Billy Pilgrim has come unstuck from time. One moment he’s in a WWII prison camp, and the next moment he’s on his honeymoon. An alien race that sees in four dimensions is able to help him understand what is happening to him.
Seriously, what the hell. When I read that book, it was like sitting down for an episode of MASH but someone’s changed the channel to The Twilight Zone. I had to actually look at the cover and the title page to make sure I had picked up the right book. I’m not complaining by any means (for a change). As a science fiction nerd, I prefer The Twilight Zone much to the chagrin of my roommates. My point is that a pleasant surprise can still catch a person off guard.
Usually when I hear theories about a story happening only in a character’s head or in purgatory or whatever, I just roll my eyes and ignore. The reason I don’t give such theories much consideration is because those theories don’t actually require any merit or evidence to be applied. I could pick any piece of media and it would fit. Indiana Jones is nothing more than the daydreams of a bored archeology professor. Mass Effect was the result of head trauma on Eden Prime. Maybe before depending on which backstory Commander Shephard has. Lost is…well, I could devote a website to Lost, so let’s not go there.
However, this theory actually has merit with Slaughterhouse-Five. Billy Pilgrim doesn’t become unstuck from time until after he receives a head injury. Furthermore, the inspirations for his possible hallucinations are found throughout the book. The aliens that abduct him physically resemble aliens from a book heard. Furthermore, the first things that they say to him mirror dialogue that he heard while a prisoner of war.

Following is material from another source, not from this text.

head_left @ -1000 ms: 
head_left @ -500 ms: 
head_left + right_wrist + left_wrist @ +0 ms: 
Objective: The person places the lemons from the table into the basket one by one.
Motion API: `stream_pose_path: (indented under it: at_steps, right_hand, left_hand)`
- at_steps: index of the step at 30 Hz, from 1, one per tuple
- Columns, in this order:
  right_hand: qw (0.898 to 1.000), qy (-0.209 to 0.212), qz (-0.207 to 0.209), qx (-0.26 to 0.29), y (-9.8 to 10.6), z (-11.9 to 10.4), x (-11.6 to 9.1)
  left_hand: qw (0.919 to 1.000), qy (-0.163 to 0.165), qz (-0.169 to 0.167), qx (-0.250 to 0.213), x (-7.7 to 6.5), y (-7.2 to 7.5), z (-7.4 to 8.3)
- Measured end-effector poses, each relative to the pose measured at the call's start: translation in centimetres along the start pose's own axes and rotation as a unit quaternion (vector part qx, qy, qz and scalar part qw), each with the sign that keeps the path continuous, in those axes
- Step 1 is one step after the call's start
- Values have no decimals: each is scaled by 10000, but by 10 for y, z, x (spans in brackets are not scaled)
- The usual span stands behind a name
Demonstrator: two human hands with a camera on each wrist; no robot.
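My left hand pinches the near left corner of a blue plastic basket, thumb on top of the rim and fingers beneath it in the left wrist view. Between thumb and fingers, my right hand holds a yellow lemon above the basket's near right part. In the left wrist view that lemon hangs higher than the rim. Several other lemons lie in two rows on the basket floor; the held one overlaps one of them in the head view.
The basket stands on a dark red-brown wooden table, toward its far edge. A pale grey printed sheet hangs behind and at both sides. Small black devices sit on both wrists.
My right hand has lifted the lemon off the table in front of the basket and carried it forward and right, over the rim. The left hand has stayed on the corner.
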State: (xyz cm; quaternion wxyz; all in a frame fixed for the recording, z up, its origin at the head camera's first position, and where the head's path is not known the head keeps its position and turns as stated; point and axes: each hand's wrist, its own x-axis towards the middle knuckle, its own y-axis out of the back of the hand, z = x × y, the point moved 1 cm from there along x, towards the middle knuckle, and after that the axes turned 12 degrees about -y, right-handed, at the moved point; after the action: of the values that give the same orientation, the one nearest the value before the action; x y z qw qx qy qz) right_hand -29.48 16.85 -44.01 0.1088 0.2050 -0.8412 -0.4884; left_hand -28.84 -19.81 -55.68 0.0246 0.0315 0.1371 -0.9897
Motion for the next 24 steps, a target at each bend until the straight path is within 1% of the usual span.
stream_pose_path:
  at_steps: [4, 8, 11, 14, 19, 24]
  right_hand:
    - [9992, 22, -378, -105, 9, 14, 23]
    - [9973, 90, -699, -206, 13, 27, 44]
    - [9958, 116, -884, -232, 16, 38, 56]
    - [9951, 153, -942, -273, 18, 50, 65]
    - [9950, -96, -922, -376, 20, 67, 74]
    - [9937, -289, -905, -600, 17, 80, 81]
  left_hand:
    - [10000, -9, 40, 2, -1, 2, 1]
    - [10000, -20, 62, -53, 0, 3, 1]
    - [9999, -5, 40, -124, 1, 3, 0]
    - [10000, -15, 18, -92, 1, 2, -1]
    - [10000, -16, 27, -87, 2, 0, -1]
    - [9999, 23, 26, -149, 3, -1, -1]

Extraterrestrial hallucinations aside, whenever he is on earth, Billy wonders around as if in a daze and not usually realizing where he is. He behaves more like someone with some brain trauma rather than someone with a sound mind. I think this book is the first time I’ve encountered the “all a hallucination” theory, and it actually had some merit.
The book initially seems to have an unusual structure. Scenes that would normally be cohesive wholes are instead broken down into parts, like little snapshots of Billy’s life. Then I realized that the book is structured just like a novel that the aliens would have. To quote the book, “There isn’t any particular relationship between all the messages, except that the author has chosen them carefully, so that, when seen all at once, they produce an image of life that is beautiful and surprising and deep.” I like it when an author not only comes up with how an alien race would live, but also puts it into practice. It makes me appreciate their work and imagination a great deal more.
Reading this book would have been less…confusing had I expected the science fiction aspect. However, upon realizing that, yes, I had gotten the right book, I found Slaughterhouse-Five to be a very enjoyable read that was difficult to put down. Due to its nature as a WWII book and a few other scenes, it is definitely not safe for children. Nonetheless, I would recommend it to anyone high school age or older.